Problem description: Set the listing down again exactly, please, apart from its pictures.

◇ ◇ ◇ ◇

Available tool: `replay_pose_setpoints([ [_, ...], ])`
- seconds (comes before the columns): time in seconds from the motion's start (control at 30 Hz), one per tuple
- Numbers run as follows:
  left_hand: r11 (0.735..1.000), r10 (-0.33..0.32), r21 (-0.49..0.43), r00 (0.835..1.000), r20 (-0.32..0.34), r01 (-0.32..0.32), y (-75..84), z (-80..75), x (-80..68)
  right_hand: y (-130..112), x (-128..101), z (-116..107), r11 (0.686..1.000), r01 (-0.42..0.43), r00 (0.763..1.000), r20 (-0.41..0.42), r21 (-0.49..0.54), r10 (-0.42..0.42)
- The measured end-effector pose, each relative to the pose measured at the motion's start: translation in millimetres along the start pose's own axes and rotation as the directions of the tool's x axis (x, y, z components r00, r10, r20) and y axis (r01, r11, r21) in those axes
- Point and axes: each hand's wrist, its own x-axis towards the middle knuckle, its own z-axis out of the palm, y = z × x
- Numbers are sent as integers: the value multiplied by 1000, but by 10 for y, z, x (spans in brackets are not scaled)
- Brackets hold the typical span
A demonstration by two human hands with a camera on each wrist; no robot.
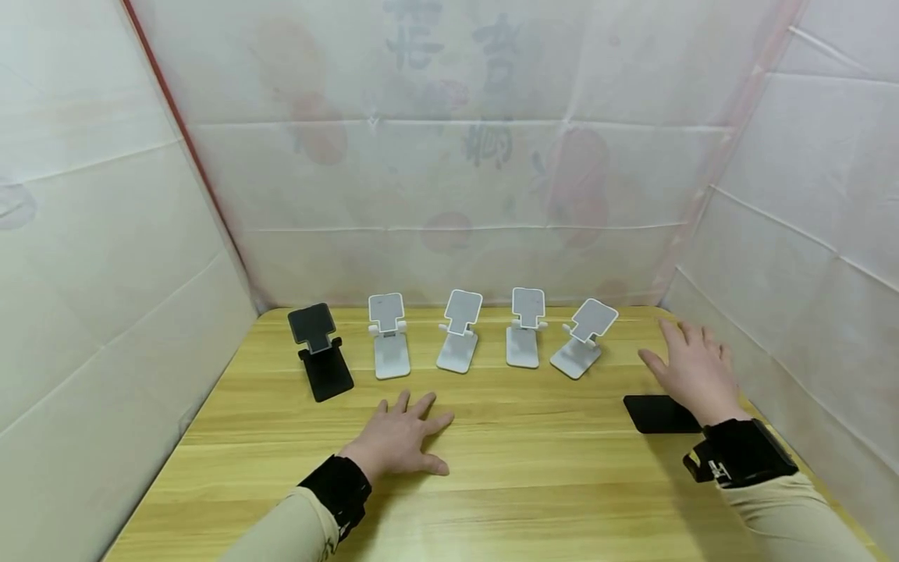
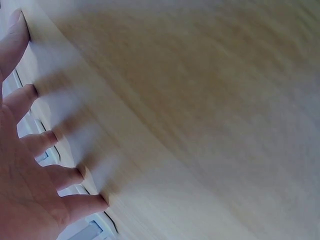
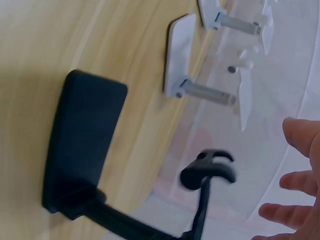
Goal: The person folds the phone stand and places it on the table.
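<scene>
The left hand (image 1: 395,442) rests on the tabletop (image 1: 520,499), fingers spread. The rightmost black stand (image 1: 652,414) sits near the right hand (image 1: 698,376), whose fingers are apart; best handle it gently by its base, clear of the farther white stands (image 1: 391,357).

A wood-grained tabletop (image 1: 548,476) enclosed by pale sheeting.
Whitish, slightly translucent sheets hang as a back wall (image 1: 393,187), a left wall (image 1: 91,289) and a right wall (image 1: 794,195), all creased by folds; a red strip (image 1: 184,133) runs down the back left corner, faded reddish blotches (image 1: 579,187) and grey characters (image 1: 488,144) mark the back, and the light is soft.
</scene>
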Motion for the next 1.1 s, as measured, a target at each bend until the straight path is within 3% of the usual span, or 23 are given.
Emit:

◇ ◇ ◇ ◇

Result for this task:
Available tool: `replay_pose_setpoints([ [_, ...], ])`
- seconds (comes before the columns): time in seconds from the motion's start (control at 30 Hz), one per tuple
- Numbers run as follows:
  left_hand: r11 (0.735..1.000), r10 (-0.33..0.32), r21 (-0.49..0.43), r00 (0.835..1.000), r20 (-0.32..0.34), r01 (-0.32..0.32), y (-75..84), z (-80..75), x (-80..68)
  right_hand: y (-130..112), x (-128..101), z (-116..107), r11 (0.686..1.000), r01 (-0.42..0.43), r00 (0.763..1.000), r20 (-0.41..0.42), r21 (-0.49..0.54), r10 (-0.42..0.42)
- The measured end-effector pose, each relative to the pose measured at the motion's start: translation in millimetres along the start pose's own axes and rotation as the directions of the tool's x axis (x, y, z components r00, r10, r20) and y axis (r01, r11, r21) in those axes
- Point and axes: each hand's wrist, its own x-axis towards the middle knuckle, its own z-axis out of the palm, y = z × x
- Numbers are sent as integers: the value multiplied by 1000, but by 10 for y, z, x (spans in brackets are not scaled)
- Brackets hold the typical span
A demonstration by two human hands with a camera on each wrist; no robot.
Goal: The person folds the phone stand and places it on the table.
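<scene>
The left hand (image 1: 395,442) rests on the tabletop (image 1: 520,499), fingers spread. The rightmost black stand (image 1: 652,414) sits near the right hand (image 1: 698,376), whose fingers are apart; best handle it gently by its base, clear of the farther white stands (image 1: 391,357).

A wood-grained tabletop (image 1: 548,476) enclosed by pale sheeting.
Whitish, slightly translucent sheets hang as a back wall (image 1: 393,187), a left wall (image 1: 91,289) and a right wall (image 1: 794,195), all creased by folds; a red strip (image 1: 184,133) runs down the back left corner, faded reddish blotches (image 1: 579,187) and grey characters (image 1: 488,144) mark the back, and the light is soft.
</scene>
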Motion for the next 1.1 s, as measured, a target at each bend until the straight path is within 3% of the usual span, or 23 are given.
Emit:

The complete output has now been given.